Mercer Wealth, which globally has $160 billion in AUM, plans to boost its AUM in the region to $2-$3bn in the next 2-3 years from the present $1bn, said Yasir AbuShaban, a Dubai-based principal with Mercer Wealth.

Within the next two to three years, we are looking at reaching $2 to $3 billion as a conservative estimate and we do see an opportunity to do so,” said Mr AbuShaban.

Mercer does not directly make investments, but allocates clients’ money they have discretion to, to professional asset managers. They also provide advice to clients.

“We have buying power. We can negotiate on their (client’s) behalf with asset managers to provide them lower fees than they otherwise would have to get on their own,” he added.

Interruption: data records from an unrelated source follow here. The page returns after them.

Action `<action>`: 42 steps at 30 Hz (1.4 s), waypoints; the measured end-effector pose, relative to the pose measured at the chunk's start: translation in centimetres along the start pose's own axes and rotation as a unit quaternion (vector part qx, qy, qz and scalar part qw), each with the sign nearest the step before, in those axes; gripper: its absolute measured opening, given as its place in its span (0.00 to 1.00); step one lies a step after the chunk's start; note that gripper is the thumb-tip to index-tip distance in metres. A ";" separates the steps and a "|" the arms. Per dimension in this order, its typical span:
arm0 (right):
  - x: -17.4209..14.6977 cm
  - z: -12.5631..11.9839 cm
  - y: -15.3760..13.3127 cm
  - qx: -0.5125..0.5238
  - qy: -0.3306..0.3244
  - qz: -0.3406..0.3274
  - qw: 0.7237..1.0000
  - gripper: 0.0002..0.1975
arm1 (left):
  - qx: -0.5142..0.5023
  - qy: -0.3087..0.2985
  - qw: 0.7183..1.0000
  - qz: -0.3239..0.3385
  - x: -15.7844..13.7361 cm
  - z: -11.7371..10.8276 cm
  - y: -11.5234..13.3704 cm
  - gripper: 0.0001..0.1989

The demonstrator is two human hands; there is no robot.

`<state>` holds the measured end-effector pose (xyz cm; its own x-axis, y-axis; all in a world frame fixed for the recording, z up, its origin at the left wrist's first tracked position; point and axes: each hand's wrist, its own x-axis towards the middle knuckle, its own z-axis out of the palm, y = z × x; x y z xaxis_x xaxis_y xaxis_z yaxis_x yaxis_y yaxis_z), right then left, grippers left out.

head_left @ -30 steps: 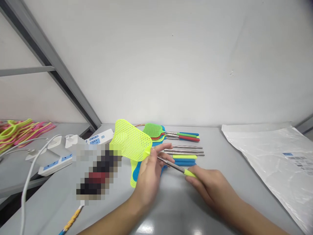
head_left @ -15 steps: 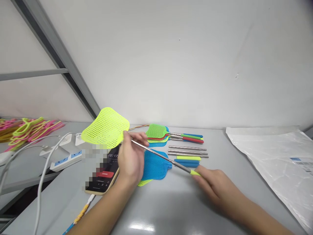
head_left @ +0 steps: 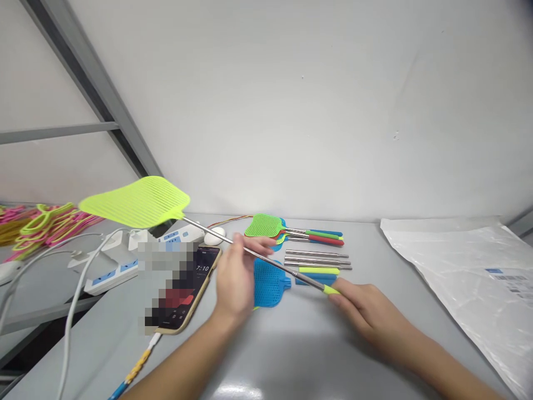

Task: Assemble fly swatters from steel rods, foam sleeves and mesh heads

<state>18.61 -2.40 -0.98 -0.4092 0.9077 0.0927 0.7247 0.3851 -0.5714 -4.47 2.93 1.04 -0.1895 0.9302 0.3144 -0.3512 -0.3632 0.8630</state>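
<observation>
A yellow-green fly swatter [head_left: 139,203] slants across the view, its perforated head at the left and its metal rod running down to a yellow-green grip. My right hand [head_left: 368,311] is closed round that grip. Partway along the rod, my left hand [head_left: 237,278] pinches it with the thumb while the other fingers stretch out loosely. Behind the left hand lies a blue swatter head [head_left: 268,283], with a bit of yellow-green showing under it. Several metal rods [head_left: 318,261] lie side by side, near a yellow-green grip [head_left: 320,271] and blue grips [head_left: 322,279].
Swatters with green, red and blue grips are stacked by the wall, a green head [head_left: 263,225] on top. A phone [head_left: 195,294] and power strips [head_left: 110,278] with cables lie at left, beyond them pink and yellow-green cords [head_left: 54,228]. A plastic bag [head_left: 453,278] covers the right side.
The swatter's head has moved left and turned flatter to view, and more rod now shows. My left hand has slid right along the rod, away from the head. My right hand has barely moved.
</observation>
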 end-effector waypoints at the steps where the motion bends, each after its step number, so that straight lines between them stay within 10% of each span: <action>1: 0.0 0.0 0.2 -0.009 0.002 -0.007 1.000 0.16 | -0.018 0.032 0.999 0.021 0.8 -0.4 0.4 0.23; 8: -0.3 -0.7 1.7 -0.052 0.013 -0.038 0.998 0.14 | -0.033 0.040 0.998 0.036 2.1 -1.1 1.0 0.22; 23: -0.3 -1.0 0.7 -0.126 0.062 -0.086 0.986 0.09 | 0.213 -0.302 0.918 -0.142 -2.7 0.3 -0.9 0.22; 42: 0.0 -5.6 7.0 -0.287 0.175 -0.073 0.939 0.16 | 0.082 -0.053 0.987 -0.129 1.7 -0.6 1.2 0.23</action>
<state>26.73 1.24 -0.43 -0.3933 0.7990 0.4549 0.8954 0.4453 -0.0081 -5.73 4.02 2.37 -0.0139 0.9941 0.1074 -0.2211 -0.1078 0.9693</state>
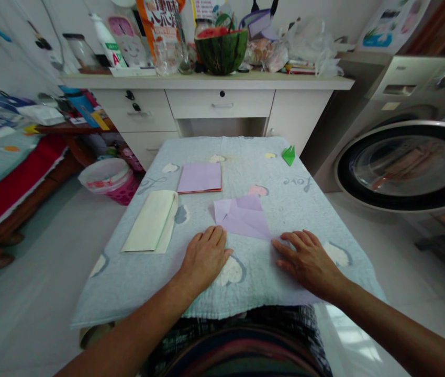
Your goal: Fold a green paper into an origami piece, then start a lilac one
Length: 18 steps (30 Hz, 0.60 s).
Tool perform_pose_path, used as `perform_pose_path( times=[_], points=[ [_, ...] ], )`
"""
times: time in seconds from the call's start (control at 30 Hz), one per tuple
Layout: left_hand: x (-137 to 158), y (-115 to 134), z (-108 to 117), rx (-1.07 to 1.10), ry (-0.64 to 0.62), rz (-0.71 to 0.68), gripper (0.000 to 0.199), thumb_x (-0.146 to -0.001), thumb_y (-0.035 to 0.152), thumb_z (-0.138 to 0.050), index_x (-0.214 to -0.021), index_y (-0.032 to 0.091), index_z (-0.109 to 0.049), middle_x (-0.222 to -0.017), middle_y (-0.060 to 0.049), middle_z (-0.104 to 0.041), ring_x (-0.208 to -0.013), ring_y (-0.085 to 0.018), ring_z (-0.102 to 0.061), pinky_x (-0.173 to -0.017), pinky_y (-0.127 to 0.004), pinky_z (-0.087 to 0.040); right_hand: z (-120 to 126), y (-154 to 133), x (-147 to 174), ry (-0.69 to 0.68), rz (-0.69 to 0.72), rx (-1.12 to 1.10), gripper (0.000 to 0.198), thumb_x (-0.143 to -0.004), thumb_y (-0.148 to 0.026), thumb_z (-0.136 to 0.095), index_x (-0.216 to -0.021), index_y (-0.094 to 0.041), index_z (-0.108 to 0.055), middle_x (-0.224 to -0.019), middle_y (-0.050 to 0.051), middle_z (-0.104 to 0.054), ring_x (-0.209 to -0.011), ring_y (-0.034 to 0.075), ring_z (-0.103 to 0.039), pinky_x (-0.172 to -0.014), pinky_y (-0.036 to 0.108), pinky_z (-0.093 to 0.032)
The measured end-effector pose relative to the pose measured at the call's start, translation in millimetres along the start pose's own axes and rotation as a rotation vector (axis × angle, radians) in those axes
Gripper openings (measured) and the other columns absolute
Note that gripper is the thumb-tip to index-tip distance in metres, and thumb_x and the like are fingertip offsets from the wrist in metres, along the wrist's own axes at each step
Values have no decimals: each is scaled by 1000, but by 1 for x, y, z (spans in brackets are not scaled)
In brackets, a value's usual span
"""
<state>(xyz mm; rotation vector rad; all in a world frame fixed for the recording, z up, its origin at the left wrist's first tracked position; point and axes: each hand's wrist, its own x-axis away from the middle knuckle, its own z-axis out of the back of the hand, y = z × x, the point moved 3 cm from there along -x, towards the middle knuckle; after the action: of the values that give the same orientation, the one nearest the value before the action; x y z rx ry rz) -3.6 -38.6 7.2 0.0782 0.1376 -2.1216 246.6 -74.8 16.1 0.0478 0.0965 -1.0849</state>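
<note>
Left hand (206,257) and right hand (304,262) rest palm-down at the near corners of the purple sheet (244,215); with undersides hidden, I cannot tell whether either grip pinches it.

- Two hands of mine: one left hand (206,256), one right hand (304,259).
- One creased purple paper sheet (244,215) just beyond them.
- One stack of square paper (200,177), far left on my table (242,152).
- One folded pale-green paper (149,222), nearer left.
- One folded green paper piece (289,155), far right.
- One cut watermelon (222,52), far.
- One washing machine (403,162), right.
- One pink wastebasket (124,191), left.
</note>
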Motion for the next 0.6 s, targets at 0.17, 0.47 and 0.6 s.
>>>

Mercer Wealth’s clients include sovereign wealth funds, family offices, and insurance companies among others.

From its office in Dubai, Mercer also looks after Africa, India and Turkey, where they also see opportunity for growth.

Wealth creation in Middle East and Africa (MEA) grew 8.5 per cent to $8.1 trillion last year from $7.5tn in 2015, higher than last year’s global average of 6 per cent and the second-highest growth in a region after Asia-Pacific which grew 9.9 per cent, according to consultancy Boston Consulting Group (BCG). In the region, where wealth grew just 1.9 per cent in 2015 compared with 2014, a pickup in oil prices has helped in wealth generation.

BCG is forecasting MEA wealth will rise to $12tn by 2021, growing at an annual average of 8 per cent.

Drivers of wealth generation in the region will be split evenly between new wealth creation and growth of performance of existing assets, according to BCG.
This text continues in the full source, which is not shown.